Latvian Hockey League season

The 2023–24 Latvian Hockey League season was the 33rd season of the Latvian Hockey League, the top level of ice hockey in Latvia. This season was contested by nine teams – five from Latvia, three from Lithuania, and one from Estonia. The regular season started on 8 September 2023 and was scheduled to end on 28 February 2024, but ended on 29 February, after a game between Kurbads and HS Rīga on 17 February was postponed. The playoffs started on 2 March and ended on 4 April.

The playoffs format was changed for this season with top six teams in the regular advancing to the postseason. Two best teams directly qualified for the semifinals, while teams that finished from third to sixth played in a best-of-five quarterfinals series. In the semifinals and finals teams played in a best-of-seven series.

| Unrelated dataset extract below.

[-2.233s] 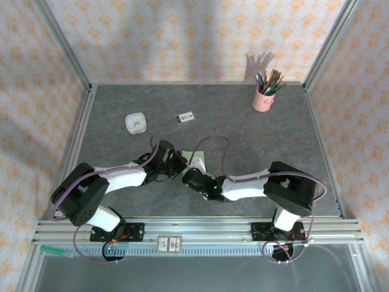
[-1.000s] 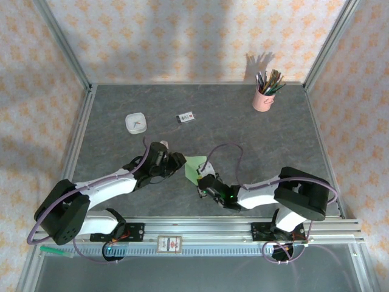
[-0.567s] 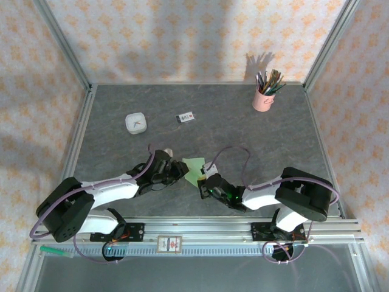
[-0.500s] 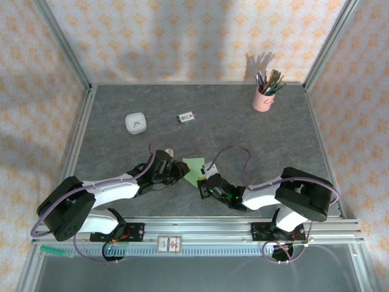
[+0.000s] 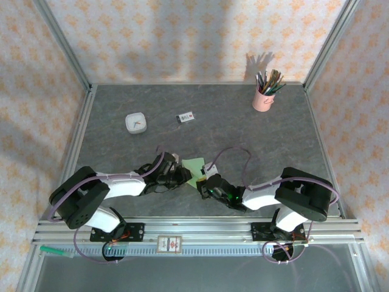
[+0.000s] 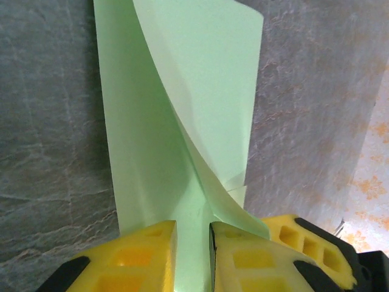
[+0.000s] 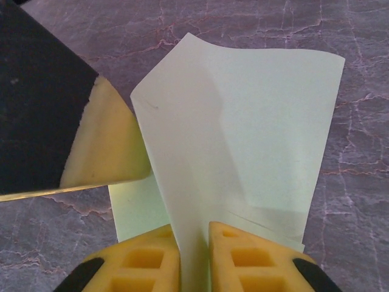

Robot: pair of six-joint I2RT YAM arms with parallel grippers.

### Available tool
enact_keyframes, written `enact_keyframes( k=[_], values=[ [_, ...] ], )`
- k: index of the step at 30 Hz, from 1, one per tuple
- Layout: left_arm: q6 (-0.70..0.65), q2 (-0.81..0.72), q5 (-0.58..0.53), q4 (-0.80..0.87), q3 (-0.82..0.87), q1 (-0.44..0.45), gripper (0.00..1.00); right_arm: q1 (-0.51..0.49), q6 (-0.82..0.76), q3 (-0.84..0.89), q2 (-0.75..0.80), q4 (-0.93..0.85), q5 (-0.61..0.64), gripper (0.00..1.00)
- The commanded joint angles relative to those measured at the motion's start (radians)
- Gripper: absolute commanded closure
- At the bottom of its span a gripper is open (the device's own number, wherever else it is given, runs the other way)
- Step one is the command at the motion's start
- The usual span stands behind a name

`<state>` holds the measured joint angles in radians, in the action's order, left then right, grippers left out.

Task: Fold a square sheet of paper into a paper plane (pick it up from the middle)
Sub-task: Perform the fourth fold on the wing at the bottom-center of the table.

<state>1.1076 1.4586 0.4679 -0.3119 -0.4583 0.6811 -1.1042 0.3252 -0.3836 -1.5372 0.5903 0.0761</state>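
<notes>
The pale green square sheet of paper [image 5: 194, 165] lies partly folded on the grey table, near the front and between my two grippers. In the left wrist view the paper [image 6: 200, 91] shows a long crease and a raised, curling flap. My left gripper [image 6: 192, 255] straddles its near end, jaws a narrow gap apart, with paper in the gap. The right gripper [image 7: 194, 258] stands the same way, a raised fold of the paper [image 7: 267, 121] running between its slightly parted fingers. From above, the left gripper [image 5: 182, 176] and the right gripper [image 5: 203, 182] almost meet.
At the back right stands a pink pencil cup [image 5: 264, 97]. A small white dish [image 5: 135, 123] and a small printed card [image 5: 185, 117] lie at the back left. Aluminium rails [image 5: 79, 140] edge the table. The left gripper's finger [image 7: 91, 140] crowds the right wrist view.
My left gripper has slid nearer and to the right along the paper, its jaws narrowing. The right gripper's jaws have parted a little. The paper has barely shifted.
</notes>
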Motion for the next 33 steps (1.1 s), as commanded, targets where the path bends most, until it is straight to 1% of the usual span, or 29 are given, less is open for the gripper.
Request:
enact_keyframes(
  k=[1, 5, 12, 17, 24, 28, 33],
  values=[
    [-0.027, 0.021, 0.009, -0.049, -0.01, 0.011, 0.78, 0.005, 0.006, -0.023, 0.002, -0.033, -0.01, 0.81],
    [-0.029, 0.04, 0.008, -0.065, -0.003, 0.012, 0.78, 0.005, -0.001, -0.049, 0.008, -0.073, -0.021, 0.79],
    [-0.033, 0.057, 0.003, -0.073, 0.005, 0.012, 0.79, 0.006, -0.009, -0.079, 0.028, -0.149, -0.016, 0.77],
    [-0.027, 0.058, -0.004, -0.077, 0.013, 0.012, 0.8, 0.007, 0.014, -0.089, 0.02, -0.173, -0.012, 0.81],
    [0.004, 0.042, -0.02, -0.102, 0.042, 0.017, 0.8, 0.008, 0.085, -0.061, -0.008, -0.097, -0.04, 0.9],
    [0.021, 0.028, -0.034, -0.12, 0.059, 0.021, 0.8, 0.016, 0.118, -0.036, -0.01, -0.042, -0.066, 0.92],
    [0.033, 0.025, -0.037, -0.144, 0.078, 0.024, 0.8, 0.022, 0.154, -0.008, -0.002, -0.008, -0.078, 0.92]
  ],
)
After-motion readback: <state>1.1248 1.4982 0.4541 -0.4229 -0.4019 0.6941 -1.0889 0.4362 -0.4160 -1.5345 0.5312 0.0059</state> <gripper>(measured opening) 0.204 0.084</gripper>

Zemgale/LBTU were the defending champions and lost the finals series in five games to Mogo/LSPA who won their third title. Linards Feldbergs of Mogo/LSPA was named the most valuable player (MVP) of the finals series.

==Teams==

| Team | City |
|---|---|
| 7bet-Hockey Punks | LTU Vilnius |
| Airwell Energija | LTU Elektrėnai |
| HS Rīga | LVA Riga |
| Kaunas City | LTU Kaunas |
| Kurbads | LVA Riga |
| Mogo/LSPA | LVA Riga |
| Panter | EST Tallinn |
| Prizma | LVA Riga |
| Zemgale/LBTU | LVA Jelgava |

==Regular season==

| Pos | Team | Pld | W | OTW | OTL | L | GF | GA | GD | Pts | Final result |
| 1 | Zemgale/LBTU | 32 | 25 | 1 | 3 | 3 | 180 | 68 | +112 | 55 | Advance to playoffs |
| 2 | Mogo/LSPA | 32 | 24 | 3 | 1 | 4 | 193 | 58 | +135 | 55 |
| 3 | Kurbads | 32 | 19 | 2 | 5 | 6 | 154 | 81 | +73 | 47 |
| 4 | Panter | 32 | 17 | 2 | 0 | 13 | 122 | 106 | +16 | 38 |
| 5 | Prizma | 32 | 15 | 3 | 1 | 13 | 118 | 118 | 0 | 37 |
| 6 | HS Rīga | 32 | 13 | 1 | 2 | 16 | 100 | 128 | −28 | 30 |
| 7 | Kaunas City | 32 | 9 | 3 | 1 | 19 | 113 | 147 | −34 | 25 |  |
| 8 | Airwell Energija | 32 | 5 | 1 | 0 | 26 | 69 | 190 | −121 | 12 |
| 9 | 7bet-Hockey Punks | 32 | 1 | 0 | 3 | 28 | 59 | 212 | −153 | 5 |

==Awards==

===Players of the Month===
The league started to name three best players of the month starting with this season.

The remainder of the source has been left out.